**WHAT IS REQUIRED**. Where in the listing does the word "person" appear? Report each line that holds it.

**DATA UNDER STUDY**.
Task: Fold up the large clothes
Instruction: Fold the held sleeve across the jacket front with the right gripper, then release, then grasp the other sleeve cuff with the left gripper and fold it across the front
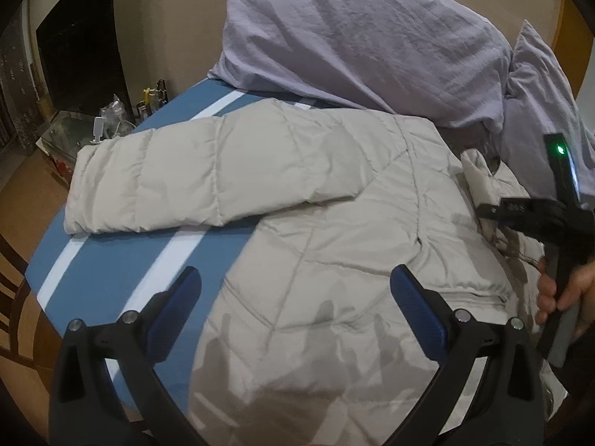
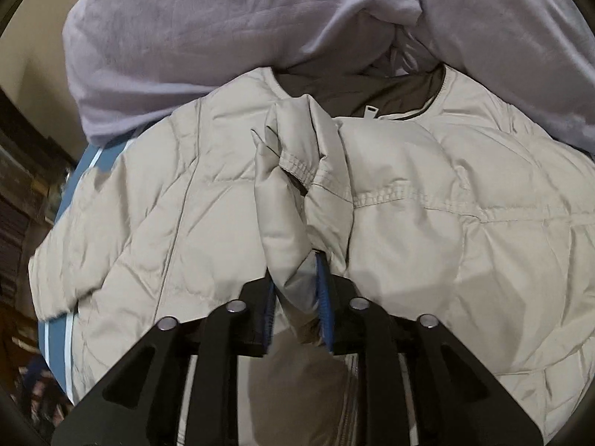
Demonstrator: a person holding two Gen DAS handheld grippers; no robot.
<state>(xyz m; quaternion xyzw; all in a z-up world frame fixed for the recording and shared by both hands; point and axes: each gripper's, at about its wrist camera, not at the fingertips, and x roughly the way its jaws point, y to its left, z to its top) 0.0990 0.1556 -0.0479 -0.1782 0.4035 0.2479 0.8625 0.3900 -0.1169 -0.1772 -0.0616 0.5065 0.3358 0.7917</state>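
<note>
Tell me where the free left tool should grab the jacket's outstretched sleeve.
Take the sleeve at its cuff end, the free edge farthest from the body, coming from the left over the striped bed. It lies flat and straight; the left tool is open.

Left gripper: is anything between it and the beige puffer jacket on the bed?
Nothing visible. The left gripper hangs open right over the jacket, bare fabric between its fingers. The sleeve lies stretched out to the left over the striped blue sheet. The right gripper is shut on the cuff.
</note>
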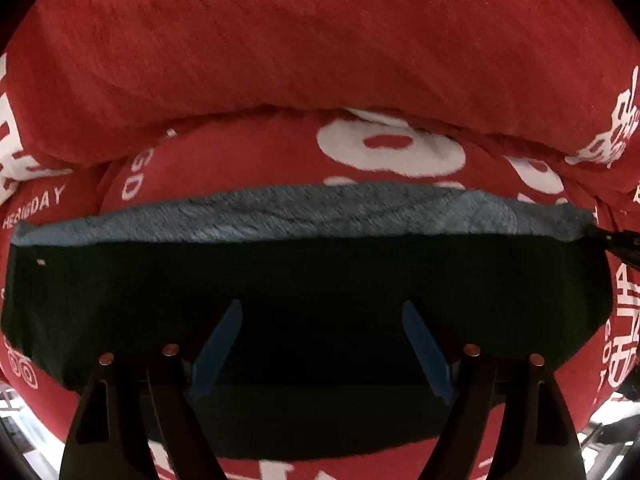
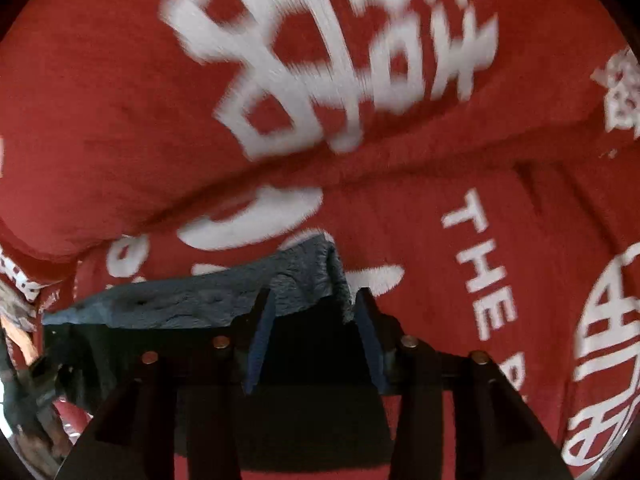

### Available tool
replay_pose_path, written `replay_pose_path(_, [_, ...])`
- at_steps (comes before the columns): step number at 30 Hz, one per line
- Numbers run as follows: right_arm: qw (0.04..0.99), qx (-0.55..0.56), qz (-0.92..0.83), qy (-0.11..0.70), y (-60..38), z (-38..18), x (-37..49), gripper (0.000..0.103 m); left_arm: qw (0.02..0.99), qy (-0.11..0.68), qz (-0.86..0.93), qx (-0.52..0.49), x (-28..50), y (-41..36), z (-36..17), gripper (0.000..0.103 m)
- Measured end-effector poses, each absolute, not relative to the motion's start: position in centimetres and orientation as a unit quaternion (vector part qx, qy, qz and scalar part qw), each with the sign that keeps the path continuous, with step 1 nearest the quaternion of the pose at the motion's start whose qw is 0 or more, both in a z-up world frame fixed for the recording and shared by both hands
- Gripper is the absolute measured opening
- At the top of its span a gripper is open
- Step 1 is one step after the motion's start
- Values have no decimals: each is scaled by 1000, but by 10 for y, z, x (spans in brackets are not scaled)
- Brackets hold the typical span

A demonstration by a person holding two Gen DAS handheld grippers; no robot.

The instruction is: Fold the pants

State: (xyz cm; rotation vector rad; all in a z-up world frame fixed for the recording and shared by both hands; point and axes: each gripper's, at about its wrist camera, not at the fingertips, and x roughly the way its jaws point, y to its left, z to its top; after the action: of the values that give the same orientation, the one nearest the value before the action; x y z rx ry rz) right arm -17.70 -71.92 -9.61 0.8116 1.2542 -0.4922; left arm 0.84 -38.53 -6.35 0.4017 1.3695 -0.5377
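Red fleece blanket [image 1: 280,40] with white lettering [image 2: 332,60] fills the background, a thick fold running left to right. Bright clutter at the near corners, too blurred to identify.

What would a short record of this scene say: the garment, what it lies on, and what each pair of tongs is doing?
Garment: dark pants, grey band along one edge
Surface: red blanket with white print
Left tongs: open, over the pants, gripping nothing
Right tongs: closed on the grey corner of the pants
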Motion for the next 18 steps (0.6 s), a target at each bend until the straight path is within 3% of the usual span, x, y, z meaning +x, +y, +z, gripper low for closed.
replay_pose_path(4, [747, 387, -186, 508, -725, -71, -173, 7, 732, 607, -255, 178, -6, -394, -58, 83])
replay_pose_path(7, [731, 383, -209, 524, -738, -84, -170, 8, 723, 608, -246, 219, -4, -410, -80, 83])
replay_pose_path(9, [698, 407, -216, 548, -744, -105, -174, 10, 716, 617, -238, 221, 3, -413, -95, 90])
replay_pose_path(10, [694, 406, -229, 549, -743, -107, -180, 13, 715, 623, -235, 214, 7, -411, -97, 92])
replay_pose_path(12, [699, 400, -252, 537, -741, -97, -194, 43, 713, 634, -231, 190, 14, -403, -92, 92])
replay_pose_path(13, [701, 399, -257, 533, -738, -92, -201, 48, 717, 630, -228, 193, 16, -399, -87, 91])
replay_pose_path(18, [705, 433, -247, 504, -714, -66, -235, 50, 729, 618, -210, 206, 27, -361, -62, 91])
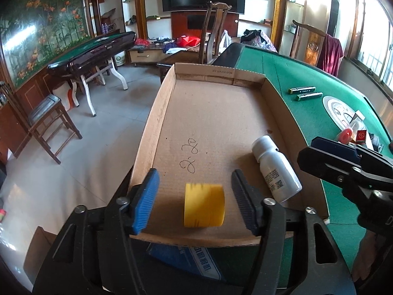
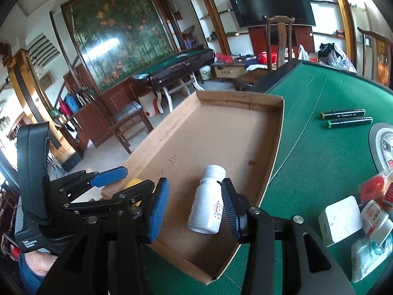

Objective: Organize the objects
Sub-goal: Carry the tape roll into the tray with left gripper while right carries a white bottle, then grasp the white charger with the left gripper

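**Inspector A:** Starting nearest. The left gripper (image 1: pixel 195 201) is hanging over the near end of the cardboard tray (image 1: pixel 162 113), jaws standing wide. A yellow roll (image 1: pixel 204 205) is lying on the tray floor between them, and neither pad is touching it.

**Inspector B:** Agreed, there is clear cardboard showing on both sides of it. And the right gripper (image 2: pixel 194 210)?

**Inspector A:** It is sitting just beside the left one, over the same end of the tray. Its jaws are parted about halfway around a white bottle (image 2: pixel 207 201) lying on its side, cap pointing away. There is a clear gap at the left pad. Whether the right pad is touching the bottle, I cannot tell.

**Inspector B:** So both items are resting in the tray, roll to the left, bottle near the right wall.

**Inspector A:** Correct. The tray itself is lying on the green table (image 2: pixel 319 152), overhanging its left edge.

**Inspector B:** Farther out?

**Inspector A:** Two dark markers (image 2: pixel 346 118) are lying side by side on the felt, well apart from the tray. Small packets and a white box (image 2: pixel 340 218) are crowding the right edge of the table.
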`<state>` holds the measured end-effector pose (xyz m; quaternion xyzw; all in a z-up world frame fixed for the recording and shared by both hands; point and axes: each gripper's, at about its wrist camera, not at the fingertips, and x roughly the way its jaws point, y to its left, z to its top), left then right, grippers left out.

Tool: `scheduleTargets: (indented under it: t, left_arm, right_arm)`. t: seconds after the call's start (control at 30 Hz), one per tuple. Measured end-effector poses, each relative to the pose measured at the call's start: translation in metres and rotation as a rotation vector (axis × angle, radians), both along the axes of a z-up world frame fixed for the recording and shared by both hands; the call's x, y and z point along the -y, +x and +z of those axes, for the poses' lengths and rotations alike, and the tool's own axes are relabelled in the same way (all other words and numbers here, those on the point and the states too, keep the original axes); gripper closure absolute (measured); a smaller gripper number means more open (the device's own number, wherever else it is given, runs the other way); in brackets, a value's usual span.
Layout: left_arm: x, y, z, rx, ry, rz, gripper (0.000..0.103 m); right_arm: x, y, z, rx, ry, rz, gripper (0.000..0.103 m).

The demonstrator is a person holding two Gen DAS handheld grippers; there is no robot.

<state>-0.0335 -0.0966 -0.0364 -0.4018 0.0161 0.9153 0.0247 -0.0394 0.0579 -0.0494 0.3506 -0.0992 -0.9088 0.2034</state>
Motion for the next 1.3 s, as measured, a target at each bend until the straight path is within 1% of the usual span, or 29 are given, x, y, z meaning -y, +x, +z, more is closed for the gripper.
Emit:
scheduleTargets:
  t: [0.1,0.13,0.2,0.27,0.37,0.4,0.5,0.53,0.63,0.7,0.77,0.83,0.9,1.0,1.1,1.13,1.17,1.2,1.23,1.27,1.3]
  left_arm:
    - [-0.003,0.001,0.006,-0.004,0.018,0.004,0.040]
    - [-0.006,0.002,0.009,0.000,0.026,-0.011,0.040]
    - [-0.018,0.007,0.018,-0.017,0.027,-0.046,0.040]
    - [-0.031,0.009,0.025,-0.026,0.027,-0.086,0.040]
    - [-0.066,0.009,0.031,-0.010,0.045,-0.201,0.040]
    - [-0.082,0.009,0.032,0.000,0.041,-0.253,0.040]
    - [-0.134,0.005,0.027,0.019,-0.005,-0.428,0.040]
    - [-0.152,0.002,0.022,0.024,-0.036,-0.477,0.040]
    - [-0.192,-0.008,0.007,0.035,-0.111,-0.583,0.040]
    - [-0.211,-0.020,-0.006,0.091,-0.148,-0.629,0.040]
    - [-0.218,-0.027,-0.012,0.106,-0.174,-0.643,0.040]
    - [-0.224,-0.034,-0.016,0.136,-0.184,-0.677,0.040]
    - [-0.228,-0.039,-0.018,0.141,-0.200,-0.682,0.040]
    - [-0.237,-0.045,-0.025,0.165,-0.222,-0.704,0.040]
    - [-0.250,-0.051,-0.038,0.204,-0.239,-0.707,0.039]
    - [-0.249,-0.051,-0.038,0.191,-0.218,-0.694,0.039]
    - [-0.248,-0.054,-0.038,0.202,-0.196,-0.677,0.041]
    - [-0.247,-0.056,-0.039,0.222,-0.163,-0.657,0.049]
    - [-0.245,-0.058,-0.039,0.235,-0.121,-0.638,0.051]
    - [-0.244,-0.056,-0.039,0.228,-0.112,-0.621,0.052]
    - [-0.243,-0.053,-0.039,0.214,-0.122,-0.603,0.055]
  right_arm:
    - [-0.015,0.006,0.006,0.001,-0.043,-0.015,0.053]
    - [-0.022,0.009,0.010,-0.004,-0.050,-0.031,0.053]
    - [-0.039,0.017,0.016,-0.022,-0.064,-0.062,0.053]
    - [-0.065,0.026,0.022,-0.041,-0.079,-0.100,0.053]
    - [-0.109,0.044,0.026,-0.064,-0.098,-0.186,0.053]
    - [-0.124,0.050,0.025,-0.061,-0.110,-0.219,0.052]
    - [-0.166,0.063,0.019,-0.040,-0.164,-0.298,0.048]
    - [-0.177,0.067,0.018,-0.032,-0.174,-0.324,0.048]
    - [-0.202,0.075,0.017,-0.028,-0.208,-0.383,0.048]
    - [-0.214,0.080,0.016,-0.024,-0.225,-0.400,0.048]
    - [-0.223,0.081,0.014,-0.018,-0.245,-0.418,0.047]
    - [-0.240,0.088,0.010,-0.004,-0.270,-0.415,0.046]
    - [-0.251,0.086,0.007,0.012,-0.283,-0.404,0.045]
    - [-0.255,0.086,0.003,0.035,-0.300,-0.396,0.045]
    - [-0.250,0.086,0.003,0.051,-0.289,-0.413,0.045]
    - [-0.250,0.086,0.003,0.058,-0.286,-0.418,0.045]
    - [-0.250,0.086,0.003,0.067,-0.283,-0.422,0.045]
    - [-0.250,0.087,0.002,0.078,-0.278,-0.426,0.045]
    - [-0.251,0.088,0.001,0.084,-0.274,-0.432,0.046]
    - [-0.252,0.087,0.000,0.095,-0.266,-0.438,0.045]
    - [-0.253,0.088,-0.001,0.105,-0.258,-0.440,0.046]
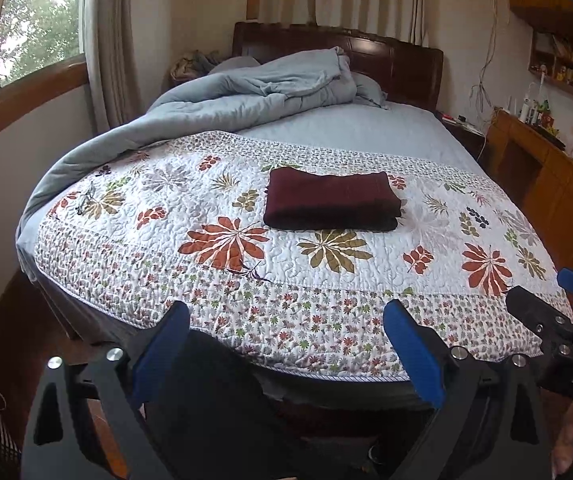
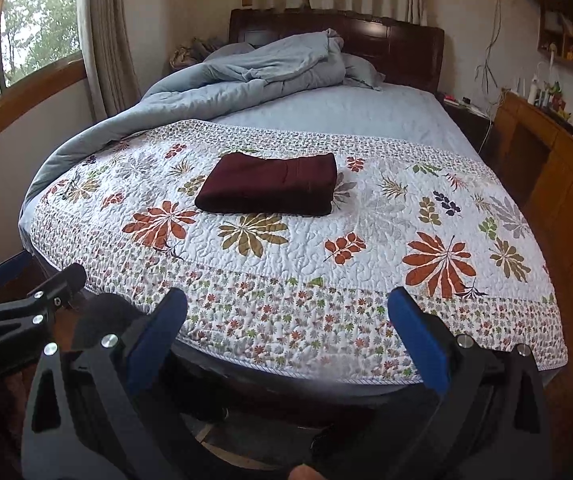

**RESPONSE FOR THIS EXERCISE**.
Demonstrator: a person holding two Gen DAS handheld grippers; no robot.
A demonstration by a person holding two Gen DAS handheld grippers; no robot.
The demonstrator is a person holding two Gen DAS handheld grippers; there is no robot.

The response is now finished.